4.            Chicago
I’m a sucker for a good musical and this, with its basic storyline and effortless acting takes the cake as one of the greatest musical films I have ever had the pleasure of watching. Like for Coloured Girls, Chicago is also a film adapted from a book. Starring Reene Zellweger, Queen Latifah, Taye Diggs and Lucy Lui to name but a few members of the star studded cast, the movie tells very whimsically the story of a young married woman  who is sent to jail for killing her lover. We have this knowledge in the back of our minds the whole time, but the music and theatrics take over and leave you wishing you also sat in County Cook Jail.
Songs such as “All That Jazz” and “Cell Block Tango” have since become classics seeing people that have never ever seen the movie or the Broadway production jazz-handsings and kicking their feet wildly in the air at the sounds of these tunes.
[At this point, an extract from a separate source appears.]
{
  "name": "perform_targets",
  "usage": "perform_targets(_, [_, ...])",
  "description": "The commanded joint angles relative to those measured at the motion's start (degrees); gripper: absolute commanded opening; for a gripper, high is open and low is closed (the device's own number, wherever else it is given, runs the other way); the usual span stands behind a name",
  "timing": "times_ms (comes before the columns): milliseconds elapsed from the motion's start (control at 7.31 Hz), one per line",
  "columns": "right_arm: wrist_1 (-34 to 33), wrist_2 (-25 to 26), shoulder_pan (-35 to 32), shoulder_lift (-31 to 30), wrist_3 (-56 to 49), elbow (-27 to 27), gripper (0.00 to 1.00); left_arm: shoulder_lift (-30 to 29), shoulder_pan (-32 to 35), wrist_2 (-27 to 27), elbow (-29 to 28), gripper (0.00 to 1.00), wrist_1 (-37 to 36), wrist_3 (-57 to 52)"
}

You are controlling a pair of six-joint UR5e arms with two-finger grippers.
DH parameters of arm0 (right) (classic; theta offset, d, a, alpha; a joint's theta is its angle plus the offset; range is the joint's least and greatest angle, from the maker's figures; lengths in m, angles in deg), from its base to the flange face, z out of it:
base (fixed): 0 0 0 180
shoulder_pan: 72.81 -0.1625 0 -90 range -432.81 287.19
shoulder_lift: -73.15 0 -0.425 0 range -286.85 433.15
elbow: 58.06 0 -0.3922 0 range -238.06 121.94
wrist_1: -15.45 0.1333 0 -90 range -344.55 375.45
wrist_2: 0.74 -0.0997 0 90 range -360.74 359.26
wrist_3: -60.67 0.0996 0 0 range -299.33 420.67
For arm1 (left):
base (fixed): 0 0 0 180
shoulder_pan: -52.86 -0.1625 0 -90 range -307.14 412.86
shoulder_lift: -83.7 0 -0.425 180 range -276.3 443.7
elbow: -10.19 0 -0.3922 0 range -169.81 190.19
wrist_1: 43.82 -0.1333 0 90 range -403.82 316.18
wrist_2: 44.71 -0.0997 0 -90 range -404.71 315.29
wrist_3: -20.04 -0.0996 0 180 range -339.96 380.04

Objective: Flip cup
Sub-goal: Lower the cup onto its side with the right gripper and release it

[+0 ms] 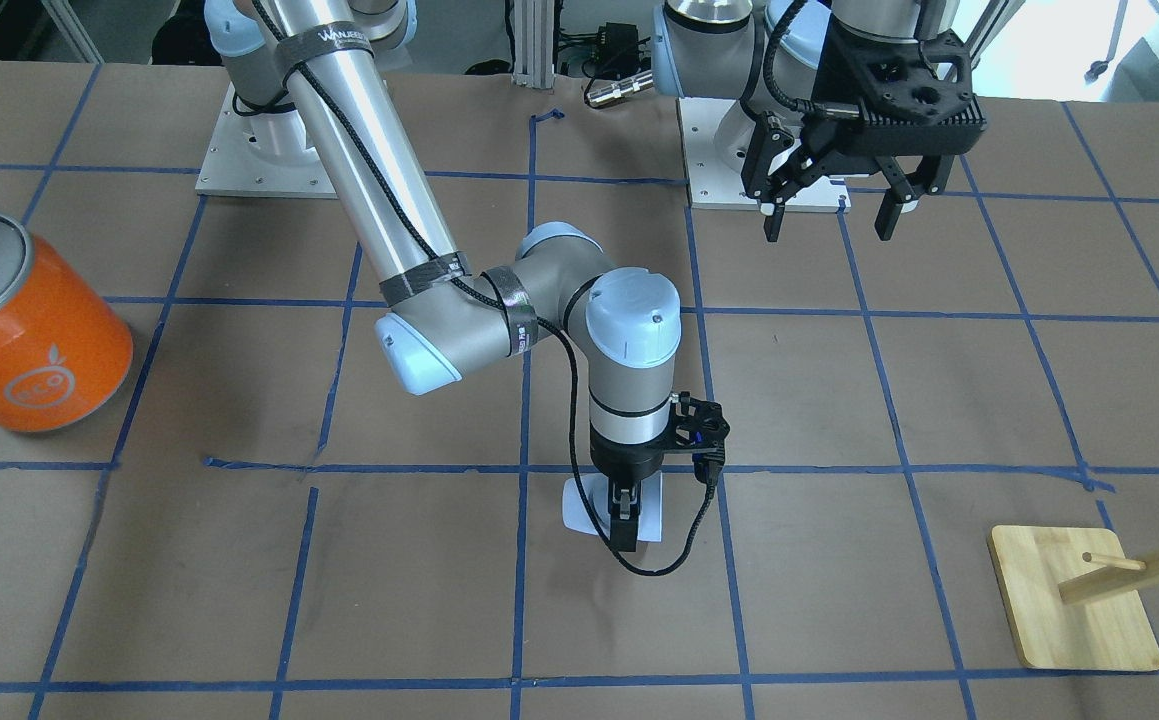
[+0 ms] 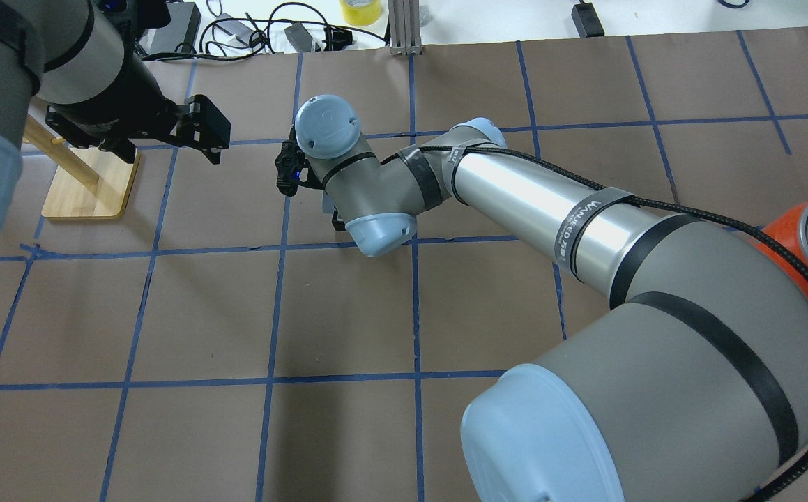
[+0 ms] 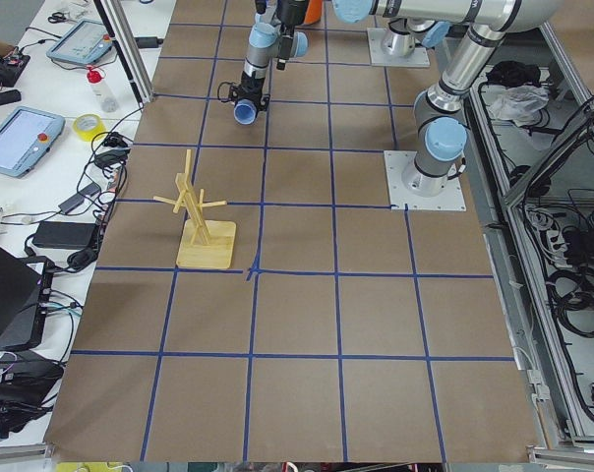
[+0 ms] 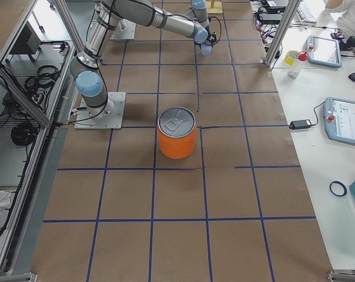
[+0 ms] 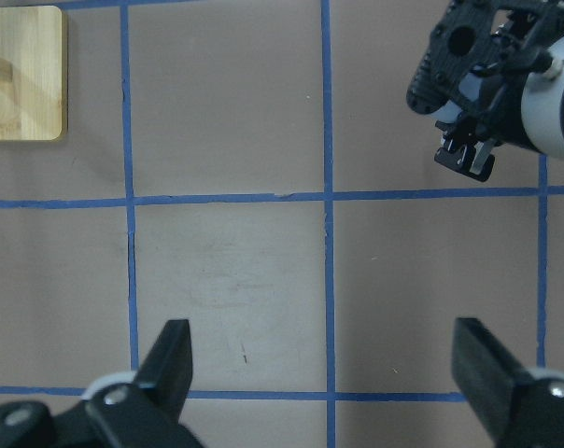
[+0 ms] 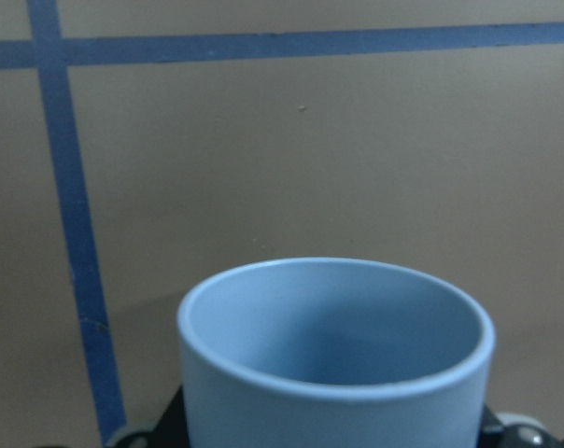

3.            The Gladiator
Ask anyone who truly knows me and they will tell you that this is my all-time favourite movie. Awesome in all its glory, the lead, Russel Crowe can do absolutely no wrong in his portrayal of General Maximus Decimus Meridius.
Set in 180AD this jam packed story tells accounts the adventures of a man out for revenge, I know what you are now thinking and no, this is not like any other out-for-blood movie you may have seen recently and the list of accolades held by this production are evidence of that. The movie won awards aplenty, raging from best picture and best actor at the Academy Awards, best film and best cinematography at the BAFTAS and a whole lot more.
If for some unknown bespoke reason you make up the sum of the five people who have not seen this film, I beg, do yourself the favour and ensure you see it soon. It will not disappoint, I promise
 
 

2.            On The Road
A fairly new film directed by Walter Salles who previously directed other great films such as Paris, je t'aime and Dark Water. Salles once again brings joy to film enthusiasts with this tale of boundless friendship between Sal Paradise a young writer whose life is irreparably changed when he meets and befriends Dean Moriarty and his new 16-year-old wife Marylou.
This film was received fairly poorly with critics dubbing it a well-made but otherwise empty film, criticising the story line and the emphasis place on the actual cinematography over the story and yes, to some extent I do agree, this film is a visual pleasure from beginning to end with long detailed and beautiful shots selling the both the American countryside and reckless urban lifestyle of the 1940’s. My disagreement come in that I saw the plot for what it was, the story of friendship, granted it isn’t a Good Will Hunting or The Words but, it doesn’t suck as badly as movies like 300 and the American Pie series.
I am yet to read the book from which the film was adapted but, based on the movie I will most def be doing that.  
 

1.            Les Misarables
I’ve seen a lot of good movies recently and never did I think this one would be included in my favourites.
When the movie began, I thought to myself that there was no way on earth I would finish it, most of the movie is sung and I thought that would most certainly work to the detriment of the plot, boy was I wrong. Once I got into it there was no convincing me that this was not an amazingly fantastic film. The film’s cast is large and boasts big names such as Russell Crowe, Hugh Jackman , Anne Hathaway, Sacha Baron Cohen and Amanda Seyfried to name but a few.
Les Misarables literally translates to the miserable one or the poor ones and that is precisely the subject matter contained within this film. Anne Hathaway convincingly the role of Fantine a mother and factory worker turned prostitute. This is, although small, by far her greatest role to date and I even love the pixie haircut that came as a result.
After watching this film, I was left feeling that the struggles we endure in life are not in vain and that all things are possible through what may seem like a tumultuous amount of hard persistence. My favourite scene in the movie is close to the last scene where Hugh Jackman’s character is ushered into heaven by Fantine and the “revolutionary students” as I have chosen to call them.